» What to do: In the entries below, how many lines contain the string "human"? Give the number by itself.

» Dataset content:
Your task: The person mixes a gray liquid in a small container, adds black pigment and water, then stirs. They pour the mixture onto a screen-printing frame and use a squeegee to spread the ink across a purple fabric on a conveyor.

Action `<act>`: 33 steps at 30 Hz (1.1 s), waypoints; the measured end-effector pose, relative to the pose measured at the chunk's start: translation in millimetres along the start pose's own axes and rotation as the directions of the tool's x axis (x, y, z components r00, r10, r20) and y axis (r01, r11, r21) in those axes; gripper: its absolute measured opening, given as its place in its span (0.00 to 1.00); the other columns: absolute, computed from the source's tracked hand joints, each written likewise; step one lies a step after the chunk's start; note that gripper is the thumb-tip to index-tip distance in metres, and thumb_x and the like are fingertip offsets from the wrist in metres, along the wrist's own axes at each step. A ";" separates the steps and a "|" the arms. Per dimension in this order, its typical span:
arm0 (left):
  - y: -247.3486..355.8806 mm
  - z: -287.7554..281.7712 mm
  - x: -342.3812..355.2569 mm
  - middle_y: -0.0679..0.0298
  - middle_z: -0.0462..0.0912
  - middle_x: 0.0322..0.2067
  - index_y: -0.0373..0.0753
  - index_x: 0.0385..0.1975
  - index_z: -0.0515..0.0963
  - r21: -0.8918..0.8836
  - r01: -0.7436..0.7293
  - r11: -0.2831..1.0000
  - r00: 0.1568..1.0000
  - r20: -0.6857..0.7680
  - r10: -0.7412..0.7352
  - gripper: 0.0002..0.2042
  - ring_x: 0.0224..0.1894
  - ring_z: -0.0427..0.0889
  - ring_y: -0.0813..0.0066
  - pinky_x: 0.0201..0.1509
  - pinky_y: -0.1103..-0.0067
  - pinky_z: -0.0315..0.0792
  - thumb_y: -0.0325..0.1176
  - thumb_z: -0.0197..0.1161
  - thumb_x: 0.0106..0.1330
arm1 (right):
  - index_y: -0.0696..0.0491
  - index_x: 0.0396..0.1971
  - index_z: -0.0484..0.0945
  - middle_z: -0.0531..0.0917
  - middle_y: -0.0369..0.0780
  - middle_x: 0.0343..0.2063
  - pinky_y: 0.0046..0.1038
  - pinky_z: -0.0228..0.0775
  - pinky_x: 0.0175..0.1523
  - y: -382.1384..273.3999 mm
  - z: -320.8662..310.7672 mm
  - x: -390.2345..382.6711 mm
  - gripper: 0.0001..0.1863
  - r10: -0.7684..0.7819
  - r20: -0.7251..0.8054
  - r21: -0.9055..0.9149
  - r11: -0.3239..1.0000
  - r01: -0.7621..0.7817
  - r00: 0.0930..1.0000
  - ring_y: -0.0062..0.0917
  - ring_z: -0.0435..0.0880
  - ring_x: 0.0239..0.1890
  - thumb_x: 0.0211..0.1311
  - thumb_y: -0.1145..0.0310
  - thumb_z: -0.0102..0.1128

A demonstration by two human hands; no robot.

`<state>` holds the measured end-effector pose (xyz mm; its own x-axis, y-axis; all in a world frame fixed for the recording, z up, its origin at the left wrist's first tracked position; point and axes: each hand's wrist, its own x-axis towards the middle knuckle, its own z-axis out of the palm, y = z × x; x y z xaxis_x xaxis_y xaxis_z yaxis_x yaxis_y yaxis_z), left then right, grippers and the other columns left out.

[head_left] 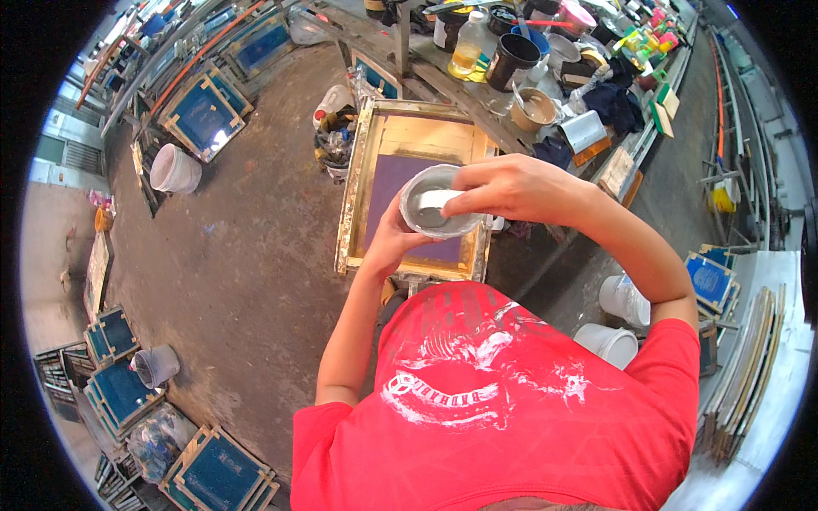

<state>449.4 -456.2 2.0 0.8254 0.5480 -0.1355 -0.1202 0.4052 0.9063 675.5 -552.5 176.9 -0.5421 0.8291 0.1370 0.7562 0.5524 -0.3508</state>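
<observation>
My left hand is wrapped round the side of a round grey-white tub, with its open top facing up. My right hand reaches over the rim and pinches a flat white piece that dips into the tub. It looks like a small scraper, but its full shape is hidden. Below the tub lies a screen-printing frame with tan tape along its inner edges and a purple mesh area. The tub and my hands cover part of that mesh.
At the upper right, a cluttered bench carries a black bucket, a bottle of yellow liquid and a brown paint tub. Blue screens lean at left. A white bucket stands on the floor; more pails are at right.
</observation>
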 end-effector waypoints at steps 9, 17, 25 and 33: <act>-6.9 9.6 8.2 0.61 0.75 0.61 0.41 0.67 0.65 -0.130 0.027 0.991 0.990 -0.131 -0.044 0.43 0.61 0.77 0.67 0.56 0.71 0.82 0.14 0.75 0.47 | 0.53 0.41 0.87 0.87 0.44 0.30 0.35 0.78 0.39 4.3 23.4 -17.1 0.08 0.190 -0.069 0.123 0.976 -0.181 0.979 0.37 0.86 0.32 0.68 0.72 0.61; -13.0 18.4 9.1 0.61 0.72 0.64 0.41 0.70 0.62 -0.096 0.037 0.995 0.991 -0.122 -0.049 0.45 0.65 0.73 0.66 0.62 0.70 0.79 0.14 0.74 0.49 | 0.53 0.42 0.85 0.86 0.46 0.33 0.38 0.78 0.43 14.7 21.9 -28.5 0.11 0.384 -0.192 0.109 0.923 -0.370 0.903 0.40 0.86 0.38 0.70 0.65 0.58; -23.7 21.0 10.2 0.60 0.73 0.63 0.39 0.67 0.65 -0.013 0.011 1.000 0.995 -0.098 -0.012 0.43 0.64 0.75 0.66 0.60 0.69 0.80 0.16 0.76 0.48 | 0.53 0.44 0.85 0.86 0.45 0.34 0.38 0.78 0.43 16.2 42.4 -28.5 0.11 0.331 -0.224 0.074 0.944 -0.323 0.916 0.40 0.86 0.38 0.68 0.66 0.59; -33.1 21.8 4.9 0.59 0.74 0.61 0.38 0.66 0.66 -0.008 0.086 0.996 0.992 -0.091 -0.086 0.40 0.62 0.77 0.64 0.59 0.70 0.80 0.14 0.74 0.49 | 0.52 0.43 0.84 0.85 0.43 0.34 0.40 0.77 0.44 6.2 42.8 -31.9 0.09 0.320 -0.203 0.059 0.947 -0.314 0.925 0.39 0.85 0.40 0.69 0.66 0.58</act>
<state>469.5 -482.9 -19.9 0.7790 0.5756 -0.2489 -0.0533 0.4562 0.8883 681.8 -579.3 130.7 -0.1854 0.9615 0.2030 0.8655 0.2576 -0.4297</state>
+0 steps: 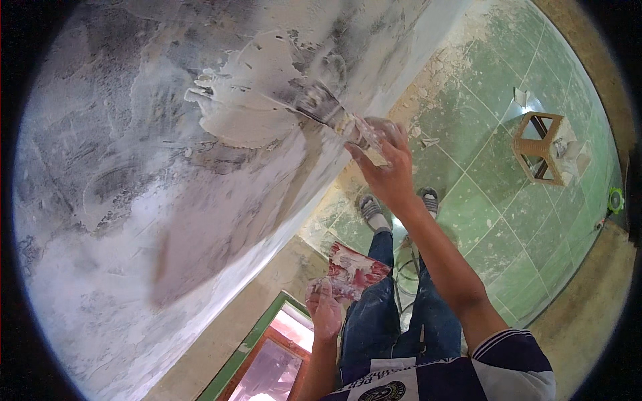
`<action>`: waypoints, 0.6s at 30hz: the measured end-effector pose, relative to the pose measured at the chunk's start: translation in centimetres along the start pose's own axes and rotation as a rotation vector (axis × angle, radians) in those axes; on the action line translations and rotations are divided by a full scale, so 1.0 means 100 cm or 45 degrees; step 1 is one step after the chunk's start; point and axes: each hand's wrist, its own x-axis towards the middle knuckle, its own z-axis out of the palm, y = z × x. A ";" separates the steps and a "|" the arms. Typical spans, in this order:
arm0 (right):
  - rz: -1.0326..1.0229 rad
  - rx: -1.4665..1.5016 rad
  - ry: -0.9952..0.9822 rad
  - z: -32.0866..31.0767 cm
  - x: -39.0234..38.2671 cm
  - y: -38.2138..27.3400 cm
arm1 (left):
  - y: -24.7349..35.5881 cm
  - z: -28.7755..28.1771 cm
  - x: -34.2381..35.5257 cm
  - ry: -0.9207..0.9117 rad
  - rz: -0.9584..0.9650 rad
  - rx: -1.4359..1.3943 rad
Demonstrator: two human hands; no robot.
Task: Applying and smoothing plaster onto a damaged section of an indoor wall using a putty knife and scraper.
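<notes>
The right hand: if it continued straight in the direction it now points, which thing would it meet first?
Probably the wall, near the pale smeared patch, with the scraper in the right hand leading; blur hides whether the scraper already touches it.

Floor (468, 200): spreads in green tiles with pale joints, smeared whitish left of the brown stand (533, 144).
Brown stand: rests on the tiles, with openings in its sides.
Pale scrap (520, 97): lies just beyond the stand.
Pale debris (445, 72): lies scattered farther left of the stand.
Sandals (370, 209): press on the tiles, well left of the stand and nearer.
</notes>
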 end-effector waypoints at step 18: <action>-0.120 0.107 0.017 0.002 0.021 -0.036 | -0.001 -0.001 0.005 0.020 0.011 -0.111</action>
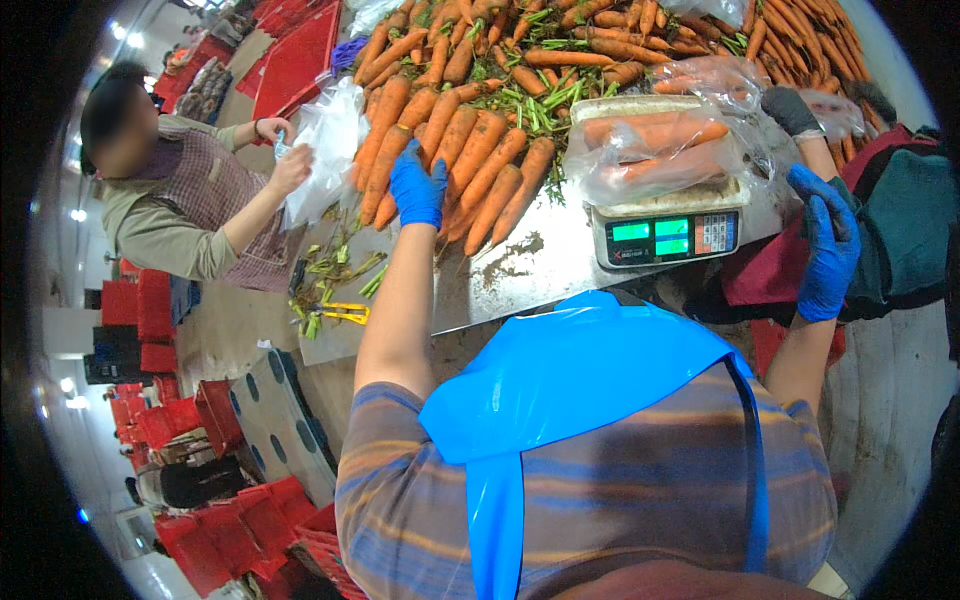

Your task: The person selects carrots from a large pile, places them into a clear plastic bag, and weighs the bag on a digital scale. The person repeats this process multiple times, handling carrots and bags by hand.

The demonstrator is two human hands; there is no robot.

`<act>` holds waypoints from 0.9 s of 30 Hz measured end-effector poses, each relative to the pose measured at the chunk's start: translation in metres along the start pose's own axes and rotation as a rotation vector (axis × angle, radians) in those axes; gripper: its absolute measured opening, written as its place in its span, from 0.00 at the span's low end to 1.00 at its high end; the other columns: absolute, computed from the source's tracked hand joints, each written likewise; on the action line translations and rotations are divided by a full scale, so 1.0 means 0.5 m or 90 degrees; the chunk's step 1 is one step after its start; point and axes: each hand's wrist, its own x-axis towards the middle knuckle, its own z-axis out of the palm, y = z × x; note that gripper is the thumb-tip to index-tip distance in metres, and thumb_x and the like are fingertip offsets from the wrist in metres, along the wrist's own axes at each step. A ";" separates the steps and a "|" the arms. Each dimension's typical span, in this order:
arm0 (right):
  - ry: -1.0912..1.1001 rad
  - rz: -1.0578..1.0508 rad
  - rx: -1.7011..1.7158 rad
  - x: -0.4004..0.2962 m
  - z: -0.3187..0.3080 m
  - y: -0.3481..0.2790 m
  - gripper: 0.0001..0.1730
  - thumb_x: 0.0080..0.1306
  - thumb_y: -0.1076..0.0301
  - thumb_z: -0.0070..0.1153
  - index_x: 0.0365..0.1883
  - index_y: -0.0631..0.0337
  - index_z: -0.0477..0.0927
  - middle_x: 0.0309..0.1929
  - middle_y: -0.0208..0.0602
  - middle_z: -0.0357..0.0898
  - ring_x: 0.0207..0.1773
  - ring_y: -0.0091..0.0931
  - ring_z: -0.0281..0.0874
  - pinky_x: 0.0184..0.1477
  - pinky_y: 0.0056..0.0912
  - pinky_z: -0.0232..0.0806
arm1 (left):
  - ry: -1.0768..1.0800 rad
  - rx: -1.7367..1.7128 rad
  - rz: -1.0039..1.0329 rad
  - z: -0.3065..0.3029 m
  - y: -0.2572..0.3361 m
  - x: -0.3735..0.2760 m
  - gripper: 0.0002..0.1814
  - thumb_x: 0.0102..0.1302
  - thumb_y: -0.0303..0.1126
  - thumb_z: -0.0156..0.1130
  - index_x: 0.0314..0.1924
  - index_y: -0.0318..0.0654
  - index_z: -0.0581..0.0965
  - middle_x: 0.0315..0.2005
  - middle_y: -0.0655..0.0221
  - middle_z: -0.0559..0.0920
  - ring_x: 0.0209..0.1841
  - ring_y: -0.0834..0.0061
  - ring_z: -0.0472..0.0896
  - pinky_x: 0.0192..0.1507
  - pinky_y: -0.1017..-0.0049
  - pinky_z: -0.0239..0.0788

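My left hand [417, 187], in a blue glove, rests against a row of large carrots [469, 154] lying side by side on the metal table [517, 277]. Its fingers reach in among them; whether they grip one cannot be told. To the right stands a digital scale [670, 234] with a lit display, holding carrots in a clear plastic bag [660, 150]. My right hand [829, 247], also blue-gloved, is raised right of the scale, fingers somewhat apart and nothing visible in them. It is close to a co-worker's sleeve.
A heap of carrots [555, 56] with green tops covers the table's far side. Yellow-handled cutters [341, 312] lie by leaf trimmings at the left corner. A co-worker [217, 195] handles white plastic bags [326, 142]. At right is another person's dark-gloved hand [791, 111]. Red crates [296, 67] stand beyond.
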 end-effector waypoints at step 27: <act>0.124 0.037 -0.004 -0.100 -0.031 -0.042 0.11 0.65 0.75 0.48 0.44 0.68 0.77 0.46 0.42 0.78 0.49 0.28 0.75 0.55 0.31 0.65 | -0.387 0.130 -0.014 0.135 0.187 0.150 0.24 0.52 0.41 0.66 0.44 0.32 0.73 0.42 0.47 0.78 0.44 0.53 0.78 0.44 0.61 0.71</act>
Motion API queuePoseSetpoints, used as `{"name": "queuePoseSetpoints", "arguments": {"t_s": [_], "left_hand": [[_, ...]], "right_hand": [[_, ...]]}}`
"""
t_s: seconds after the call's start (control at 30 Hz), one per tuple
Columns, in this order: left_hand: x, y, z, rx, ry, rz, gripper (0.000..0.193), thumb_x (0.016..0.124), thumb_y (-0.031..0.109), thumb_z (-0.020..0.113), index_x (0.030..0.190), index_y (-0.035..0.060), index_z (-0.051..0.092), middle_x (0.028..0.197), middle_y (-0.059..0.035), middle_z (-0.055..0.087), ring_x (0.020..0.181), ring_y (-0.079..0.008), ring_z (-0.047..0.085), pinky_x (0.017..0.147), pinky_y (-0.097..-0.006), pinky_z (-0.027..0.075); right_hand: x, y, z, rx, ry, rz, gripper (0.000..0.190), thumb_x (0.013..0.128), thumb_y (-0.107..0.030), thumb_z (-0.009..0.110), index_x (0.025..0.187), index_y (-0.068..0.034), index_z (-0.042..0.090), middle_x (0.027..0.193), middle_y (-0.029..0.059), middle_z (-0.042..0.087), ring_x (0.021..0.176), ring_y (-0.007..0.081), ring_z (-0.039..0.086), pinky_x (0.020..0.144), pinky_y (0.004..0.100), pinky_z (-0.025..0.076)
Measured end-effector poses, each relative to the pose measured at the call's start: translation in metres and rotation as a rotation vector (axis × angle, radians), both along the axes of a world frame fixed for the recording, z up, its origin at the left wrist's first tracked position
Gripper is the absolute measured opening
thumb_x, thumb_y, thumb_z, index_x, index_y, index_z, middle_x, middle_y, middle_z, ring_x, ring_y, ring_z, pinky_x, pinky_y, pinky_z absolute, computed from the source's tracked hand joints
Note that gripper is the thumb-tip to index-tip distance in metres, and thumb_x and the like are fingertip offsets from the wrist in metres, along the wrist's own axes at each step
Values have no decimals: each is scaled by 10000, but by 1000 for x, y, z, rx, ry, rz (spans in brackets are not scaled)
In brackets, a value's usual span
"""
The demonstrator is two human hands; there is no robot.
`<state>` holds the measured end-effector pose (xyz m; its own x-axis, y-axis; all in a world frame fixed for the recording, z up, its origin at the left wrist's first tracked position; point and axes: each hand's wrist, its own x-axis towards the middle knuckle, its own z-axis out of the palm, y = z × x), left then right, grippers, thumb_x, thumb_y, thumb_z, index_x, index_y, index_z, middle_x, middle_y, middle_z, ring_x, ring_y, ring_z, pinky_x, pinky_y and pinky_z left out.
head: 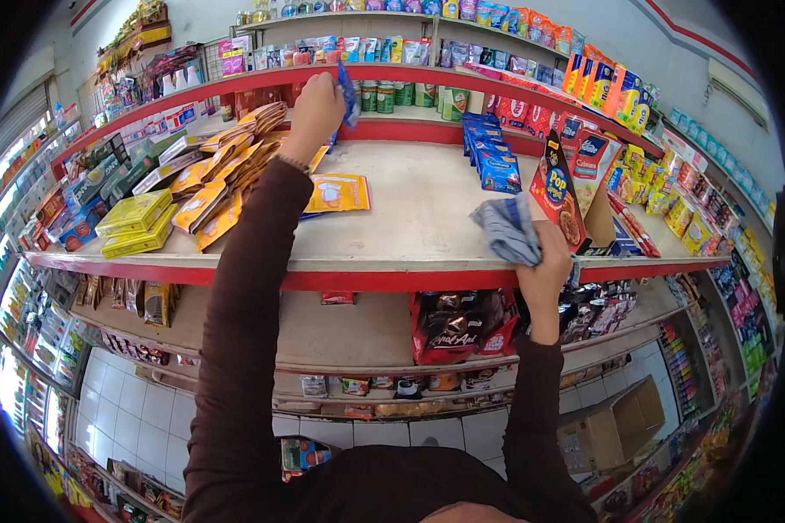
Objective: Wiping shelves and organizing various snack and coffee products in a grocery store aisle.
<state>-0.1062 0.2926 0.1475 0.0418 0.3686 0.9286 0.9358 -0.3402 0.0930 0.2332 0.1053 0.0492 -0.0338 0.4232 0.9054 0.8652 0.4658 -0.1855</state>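
My left hand (pixel 317 111) is raised over the back of the shelf board (pixel 392 229), its fingers closed on a blue packet (pixel 348 98) held edge-on. Below its wrist lie a flat yellow sachet (pixel 340 193) and a heap of yellow-brown sachets (pixel 226 170). Near the front edge, my right hand (pixel 549 261) grips a bunched blue-grey cloth (pixel 509 229). Behind that cloth, a row of blue packets (pixel 494 153) runs toward the back. A red cardboard display box (pixel 559 196) stands close beside my right hand.
Yellow boxes (pixel 137 222) are stacked at the left. The board's red front lip (pixel 399 280) juts over a lower shelf with red and black coffee bags (pixel 461 327). An open cardboard carton (pixel 611 425) sits on the tiled floor. Green cans (pixel 384 97) stand behind the board.
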Motion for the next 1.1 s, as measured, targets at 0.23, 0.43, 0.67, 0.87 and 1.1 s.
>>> {"name": "queuePoseSetpoints", "arguments": {"t_s": [0.23, 0.43, 0.67, 0.87, 1.1], "left_hand": [[36, -195, -70, -239, -531, -655, 194, 938, 138, 484, 828, 7, 392, 648, -54, 402, 592, -118, 382, 536, -289, 360], [46, -290, -174, -442, -1243, -1212, 87, 941, 55, 446, 982, 69, 371, 887, -3, 417, 809, -61, 416, 682, -189, 377], [32, -319, -244, -615, -1527, -1344, 541, 946, 99, 404, 1430, 96, 162, 1393, -103, 344, 1241, -195, 409, 997, -318, 378], [16, -335, -247, -493, -1607, -1237, 457, 956, 142, 437, 1380, 97, 272, 1307, -92, 444, 1168, -205, 484, 949, -340, 434], [-21, -331, -255, -398, -1805, -1176, 326, 973, 221, 437, 1263, 81, 387, 1224, -78, 503, 1092, -179, 527, 950, -338, 426]], "right_hand": [[-52, -35, -66, 383, 690, 15, 269, 927, -148, 513, 1069, 79, 545, 1122, 121, 563, 1043, 180, 527, 907, 283, 433], [-163, -85, -90, 61, -13, 693, 495, 898, -333, 492, 1197, 61, 479, 1371, 167, 411, 1294, 311, 367, 1001, 425, 348], [-208, -104, -125, -144, 234, 679, 569, 785, -341, 620, 1245, -25, 508, 1395, 191, 379, 1332, 426, 249, 1047, 529, 222], [-219, -114, -133, -364, 234, 884, 534, 674, -105, 642, 1182, 18, 528, 1335, 175, 447, 1284, 423, 328, 1028, 474, 292], [-181, -118, -174, -755, 224, 917, 539, 550, 25, 590, 1081, 100, 539, 1119, 209, 574, 1094, 389, 530, 933, 369, 411]]}}
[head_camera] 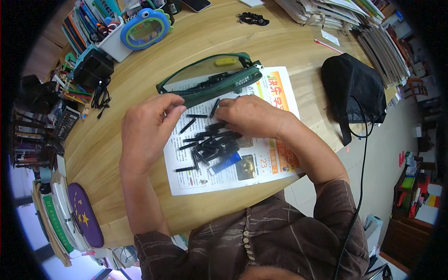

» Solution: 4